Start of AVAILABLE DATA

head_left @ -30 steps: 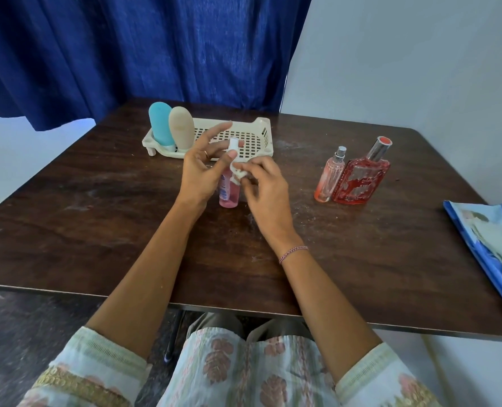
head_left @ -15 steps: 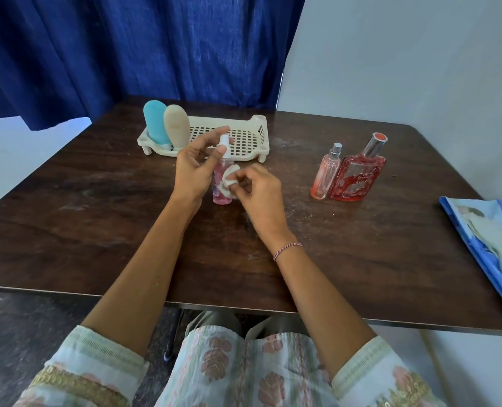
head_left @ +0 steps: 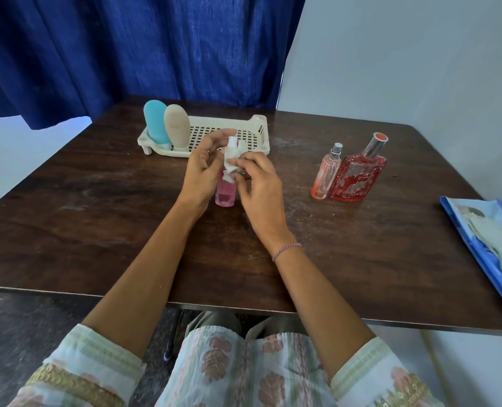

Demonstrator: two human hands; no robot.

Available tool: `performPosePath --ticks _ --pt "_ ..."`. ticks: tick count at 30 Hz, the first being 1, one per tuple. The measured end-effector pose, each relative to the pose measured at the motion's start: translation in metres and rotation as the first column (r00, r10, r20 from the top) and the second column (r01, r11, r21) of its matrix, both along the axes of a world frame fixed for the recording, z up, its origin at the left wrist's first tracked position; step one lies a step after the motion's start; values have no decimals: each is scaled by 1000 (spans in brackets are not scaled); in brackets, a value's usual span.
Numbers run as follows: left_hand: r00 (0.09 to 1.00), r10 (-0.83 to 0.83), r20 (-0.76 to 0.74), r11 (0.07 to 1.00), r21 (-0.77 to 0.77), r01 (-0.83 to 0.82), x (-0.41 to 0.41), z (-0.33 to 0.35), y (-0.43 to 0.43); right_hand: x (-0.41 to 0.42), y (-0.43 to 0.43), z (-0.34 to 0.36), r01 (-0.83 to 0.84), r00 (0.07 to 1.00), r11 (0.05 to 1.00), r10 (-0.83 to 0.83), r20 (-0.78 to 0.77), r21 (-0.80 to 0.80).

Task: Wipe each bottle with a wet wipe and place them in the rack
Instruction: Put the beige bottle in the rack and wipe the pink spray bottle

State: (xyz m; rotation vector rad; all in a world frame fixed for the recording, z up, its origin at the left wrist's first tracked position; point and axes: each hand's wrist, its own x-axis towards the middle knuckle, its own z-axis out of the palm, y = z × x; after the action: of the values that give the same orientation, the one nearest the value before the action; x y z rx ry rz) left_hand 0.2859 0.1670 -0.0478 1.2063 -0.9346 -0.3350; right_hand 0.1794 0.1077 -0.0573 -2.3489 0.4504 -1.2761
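Dark wooden desk (head_left: 97,215): cream rack (head_left: 262,127) at back, pink bottle (head_left: 225,195) centre, small spray bottle (head_left: 326,174) touching red perfume bottle (head_left: 357,177) right, blue wipe pack (head_left: 490,245) at right edge.

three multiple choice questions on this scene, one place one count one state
1. Where does the blue bottle stand? A) in the rack, left end B) in it, right end C) outside it
2. How many bottles stand in the rack? A) one B) two C) four
3. What is the right hand doing? A) resting flat B) pinching the white wipe against the pink bottle C) lifting a cap
Key: A, it stands beside the beige bottle at that end; B, only those two are there; B, its fingers pinch the wipe while the left hand grips the bottle.
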Motion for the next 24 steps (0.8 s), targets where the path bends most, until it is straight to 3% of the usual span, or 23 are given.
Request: performPosePath --ticks 9,16,24 --pt "995 -58 -76 998 -42 55 -4 -1 -2 0 -8 -1 -14 999 995 10 45 98" --pt "979 -112 -170 991 -87 98 -5 0 -1 -2 -3 0 -78 997 997 78 16 15" --pt "953 -36 -301 992 -130 -3 -6 4 0 -3 -8 3 -91 994 989 84 67 119"
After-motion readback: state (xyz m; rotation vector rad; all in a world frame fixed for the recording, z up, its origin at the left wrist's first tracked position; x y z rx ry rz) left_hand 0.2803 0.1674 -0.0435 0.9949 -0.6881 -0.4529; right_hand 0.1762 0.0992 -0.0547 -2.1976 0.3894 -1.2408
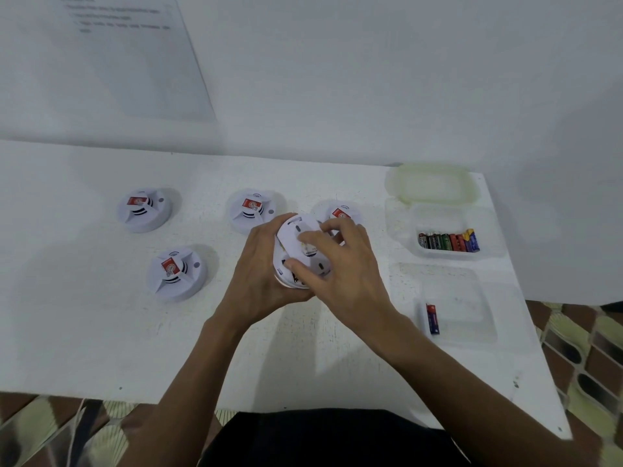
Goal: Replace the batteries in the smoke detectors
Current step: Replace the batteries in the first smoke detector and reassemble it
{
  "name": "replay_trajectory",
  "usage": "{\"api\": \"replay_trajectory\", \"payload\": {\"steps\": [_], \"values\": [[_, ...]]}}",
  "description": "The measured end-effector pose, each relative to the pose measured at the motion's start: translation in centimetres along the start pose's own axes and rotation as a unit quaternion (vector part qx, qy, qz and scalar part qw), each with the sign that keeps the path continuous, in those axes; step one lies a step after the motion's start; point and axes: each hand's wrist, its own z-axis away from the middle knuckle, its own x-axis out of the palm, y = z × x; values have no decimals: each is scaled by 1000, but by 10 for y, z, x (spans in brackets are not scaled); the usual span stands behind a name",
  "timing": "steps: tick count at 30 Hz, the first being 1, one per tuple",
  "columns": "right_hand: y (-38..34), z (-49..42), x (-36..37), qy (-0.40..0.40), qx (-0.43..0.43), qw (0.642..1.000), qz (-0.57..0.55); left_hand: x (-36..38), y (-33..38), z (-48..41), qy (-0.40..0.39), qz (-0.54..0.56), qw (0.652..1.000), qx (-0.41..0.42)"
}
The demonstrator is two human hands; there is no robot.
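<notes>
Cradling the held smoke detector (296, 234) from the left and underneath, the left grip (259, 267) has its fingers curled round the unit's rim a little right of the frame's centre. The right grip (340, 264) covers the detector from the right, with the thumb on its lower edge and the fingers bent over its top, so both grips are closed on it. The detector sits between the two palms, tilted with its flat back toward the camera.

Just behind the right grip's fingers, a partly hidden detector (341, 212) rests on the white desk (101, 332). Three other detectors (253, 210) lie face up to the left, each with a red label.

At the right of the frame, a clear container (455, 210) holds a row of batteries (448, 242), and its lid (431, 183) lies just beyond it. Lower right, a second clear tray (472, 332) holds a single battery (432, 319). A printed sheet (135, 62) hangs on the wall at the upper left.
</notes>
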Motion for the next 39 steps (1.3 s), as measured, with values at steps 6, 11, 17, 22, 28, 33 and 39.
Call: {"api": "replay_trajectory", "payload": {"steps": [6,11,17,22,28,33,39], "values": [[-3,0,-4,-18,0,1000,-9,0,10,-2,0,55,994,-91],[-8,2,-3,12,-5,1000,-11,0,20,-6,62,-80,995,3],[-10,2,-5,20,2,1000,-11,-2,12,-11,70,-84,993,39],[-5,0,-9,19,-10,1000,-18,-6,11,-11,66,-134,986,77],[-10,-2,-10,0,8,1000,-18,-2,24,-11,65,-47,996,41],[-15,-3,-10,-22,26,999,2,0,17,-10,44,-43,998,-16],[-22,-4,-14,-33,68,997,3,-5,28,-12,109,-148,983,12]]}}
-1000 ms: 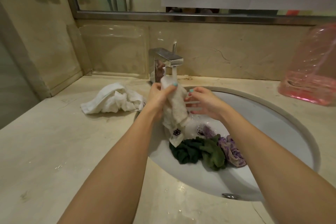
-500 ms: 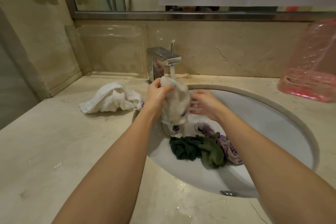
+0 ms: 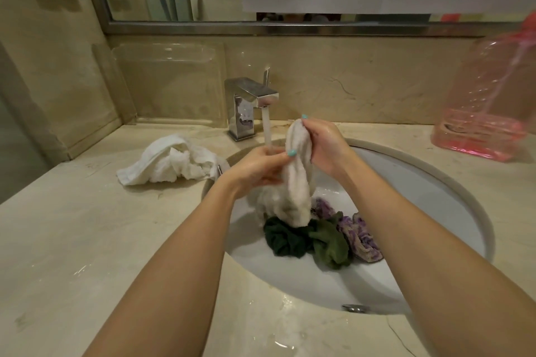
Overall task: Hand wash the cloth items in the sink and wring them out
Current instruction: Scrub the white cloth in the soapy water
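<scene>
White wet terry cloth (image 3: 296, 182) clamped at its top in my right hand (image 3: 326, 148), left hand (image 3: 256, 168) pinching its side, tail touching dark green crumpled cloth (image 3: 285, 240), all well inside white oval sink (image 3: 420, 211) rim.

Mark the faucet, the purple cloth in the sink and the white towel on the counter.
faucet (image 3: 251, 93): head view, top of the chrome spout.
purple cloth (image 3: 359, 233): head view, middle of its bunched fabric.
white towel (image 3: 166, 161): head view, centre of the crumpled heap.
</scene>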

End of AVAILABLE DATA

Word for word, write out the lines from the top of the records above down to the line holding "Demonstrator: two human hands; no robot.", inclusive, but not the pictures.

head_left @ -30 steps: 
head_left @ -15 steps: 
head_left @ +0 steps: 

Demonstrator: two human hands; no robot.

Nothing more will be written for this answer.